As explained by Irina Bokova, director-general of UNESCO which produces IJD in organizational collaboration with the Thelonious Monk Institute of Jazz, “Jazz is great music because it carries strong values. Jazz is about freedom, about dignity and civil rights. . . Through jazz, we improvise with others, we live better together, in dialogue, in respect.” So maybe it’s better to keep the music at arms length from the current political heavies. After all, the U.S. no longer has voting rights in UNESCO, since we are $300 million in arrears for our dues since 2011, though Obama and John Kerry, his Secretary of State, in 2015 urged Congress to restore funding the United Nations Organization for Education, Science and Culture, now 70 years old.
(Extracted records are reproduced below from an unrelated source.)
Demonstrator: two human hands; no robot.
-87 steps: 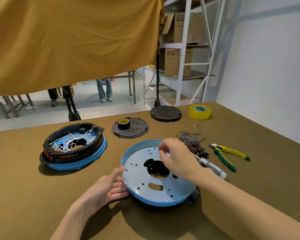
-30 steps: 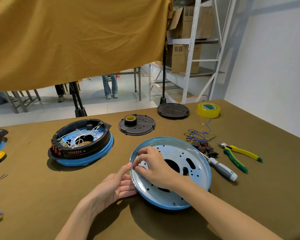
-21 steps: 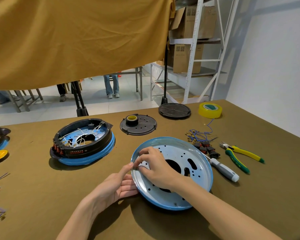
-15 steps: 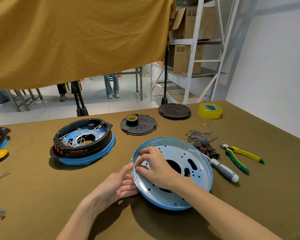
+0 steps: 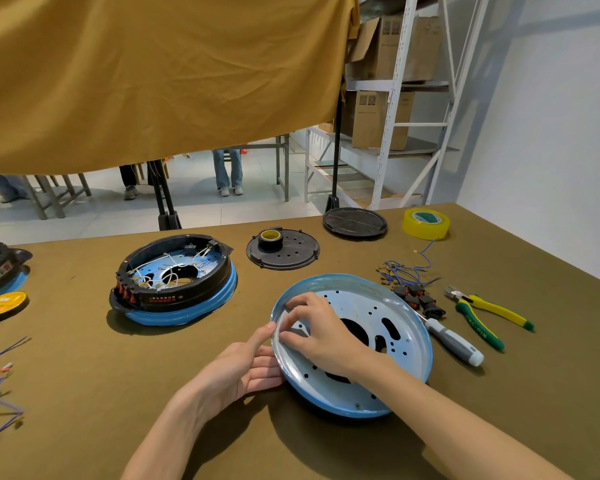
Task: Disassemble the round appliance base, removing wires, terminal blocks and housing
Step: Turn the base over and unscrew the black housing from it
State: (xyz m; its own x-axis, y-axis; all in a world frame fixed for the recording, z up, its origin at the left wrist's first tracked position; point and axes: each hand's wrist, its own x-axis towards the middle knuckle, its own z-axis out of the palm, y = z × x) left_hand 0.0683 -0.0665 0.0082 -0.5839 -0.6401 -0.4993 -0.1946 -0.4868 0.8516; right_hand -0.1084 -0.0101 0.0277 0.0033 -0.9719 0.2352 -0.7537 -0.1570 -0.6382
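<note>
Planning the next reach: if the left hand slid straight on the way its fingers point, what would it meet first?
The left hand points right, fingers already against the near-left rim of the blue metal plate, thumb on its edge. It would press into that rim at once; the right hand lies just beyond, inside the plate.

Stripped blue base pan (image 5: 388,306): round, perforated metal floor, tilted, left rim raised off table. Left thumb (image 5: 262,337) against outer left rim; right hand (image 5: 321,332) fingertips (image 5: 284,337) pinch inside same rim.
</note>
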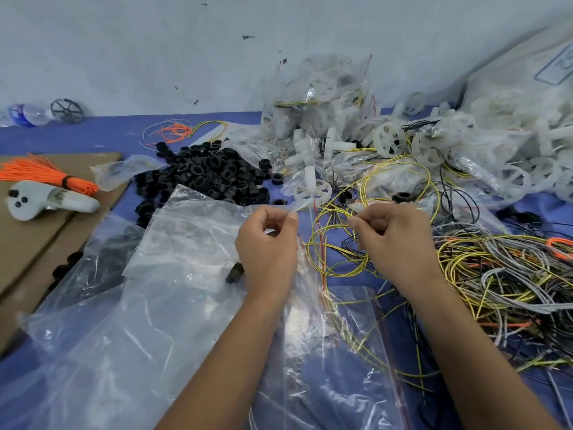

Regardless of political issues, the music performed in the beautiful Gran Teatro de la Habana Alicia Alonso (billed as the oldest theater in Latin America) exemplified jazz’s virtues and reinforced the importance of Afro-Cuban influences on jazz, which we commonly think of as born in that Caribbean capital, New Orleans. Opening with a renditions of Dizzy Gillespie’s “Manteca” (co-written by Cuban conguero Chano Pozo and big band arranger Gil Fuller), the concert had multiple highlights including Esperanza Spalding’s bass obbligato to  Youn Sun
Nah’s smoldering vocal on
“Besame Mucho” (which also featured an affecting solo by violinist Regina Carter), electric bassist-vocalist-bandleader Richard Bona’s lively number, Cuban vocalist Bobby Carcasses’s scat chorus, a tribute to Cuba’s native changui style (from the province of Guantanamo), electric bassist Marcus Miller’s role in diverse combos, and the extraordinary Cuban pianists Chucho Valdes and Gonzalo Rubalcaba duetting on and beyond “Blue Monk.” Congrats to music director John Beasley, who sat with me in 2013 for an NPR interview about what’s involved putting this all together.

IJD 2017 event map

IJD events were this year held in 190-some countries on all seven continents. The star-studded global webcast has been, of course, the most prominent event right along, though its advance planning is evidently so complex that announcement of where it’s taking place seems to come later and later. This year the information that Havana was the site didn’t come until April 10 — short lead time for many news organizations. As I write this post, neither DownBeat nor JazzTimes has a report from yesterday. Nothing in the New York Times, Washington Post, the LA Times or the Guardian. There’s bit from the PRNewswire published by Market Watch, a note on the blog of KNKX (Seattle) and an overview on eNews Channel Africa which mentions the attendance at the concert of Miguel Diaz-Canel, Cuba’s vice president of Cuba’s State Council and a rumored potential successor to President Raul Castro, scheduled to leave office in February 2018

With Irina Bokova’s second term as UNESCO director-general coming to an end and our federal support (even by lip service) of the initiative dim compared to Obama’s warm welcome of it in 2016, one might worry that IJD will lose crucial support.   Let’s hope not, as it has indeed been a beacon of enlightened international creativity and collaboration. Herbie Hancock, in his closing remarks, vowed we will see an IJD again next April 30. Eager for details! Tell us where sufficiently in advance and we’ll spread the word.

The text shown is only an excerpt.